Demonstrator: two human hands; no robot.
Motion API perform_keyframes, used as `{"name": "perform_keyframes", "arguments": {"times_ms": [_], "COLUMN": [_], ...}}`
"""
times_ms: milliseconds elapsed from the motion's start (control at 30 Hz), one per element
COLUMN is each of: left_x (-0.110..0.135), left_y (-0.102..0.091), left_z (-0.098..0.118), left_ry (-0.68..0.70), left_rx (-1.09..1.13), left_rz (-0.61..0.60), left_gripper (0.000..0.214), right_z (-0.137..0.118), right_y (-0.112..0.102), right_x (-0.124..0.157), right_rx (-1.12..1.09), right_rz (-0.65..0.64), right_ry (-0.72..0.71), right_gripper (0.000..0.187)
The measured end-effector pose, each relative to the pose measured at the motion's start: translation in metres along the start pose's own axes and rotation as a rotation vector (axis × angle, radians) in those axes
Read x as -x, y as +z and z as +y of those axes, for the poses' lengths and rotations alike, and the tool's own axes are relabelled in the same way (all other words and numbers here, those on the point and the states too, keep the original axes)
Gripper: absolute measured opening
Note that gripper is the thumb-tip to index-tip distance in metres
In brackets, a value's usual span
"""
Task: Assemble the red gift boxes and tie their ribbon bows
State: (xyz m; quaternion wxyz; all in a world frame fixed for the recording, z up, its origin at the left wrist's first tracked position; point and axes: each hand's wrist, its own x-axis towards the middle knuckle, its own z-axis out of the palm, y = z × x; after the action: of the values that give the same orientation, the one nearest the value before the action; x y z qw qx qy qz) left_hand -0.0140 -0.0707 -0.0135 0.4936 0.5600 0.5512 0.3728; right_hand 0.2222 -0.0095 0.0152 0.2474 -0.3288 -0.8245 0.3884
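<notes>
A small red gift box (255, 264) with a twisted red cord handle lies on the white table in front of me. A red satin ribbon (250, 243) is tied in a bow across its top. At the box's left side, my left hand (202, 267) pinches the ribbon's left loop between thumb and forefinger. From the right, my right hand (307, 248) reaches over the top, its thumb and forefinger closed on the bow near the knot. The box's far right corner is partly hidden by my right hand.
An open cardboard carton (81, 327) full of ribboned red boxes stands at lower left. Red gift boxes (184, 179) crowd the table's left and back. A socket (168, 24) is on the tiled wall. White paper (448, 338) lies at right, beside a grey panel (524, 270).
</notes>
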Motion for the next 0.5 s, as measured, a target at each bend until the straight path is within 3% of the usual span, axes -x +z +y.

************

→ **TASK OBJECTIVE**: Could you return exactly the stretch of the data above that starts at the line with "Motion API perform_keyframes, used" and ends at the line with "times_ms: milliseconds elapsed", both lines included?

→ **RESULT**:
Motion API perform_keyframes, used as `{"name": "perform_keyframes", "arguments": {"times_ms": [_], "COLUMN": [_], ...}}`
"""
times_ms: milliseconds elapsed from the motion's start (control at 30 Hz), one per element

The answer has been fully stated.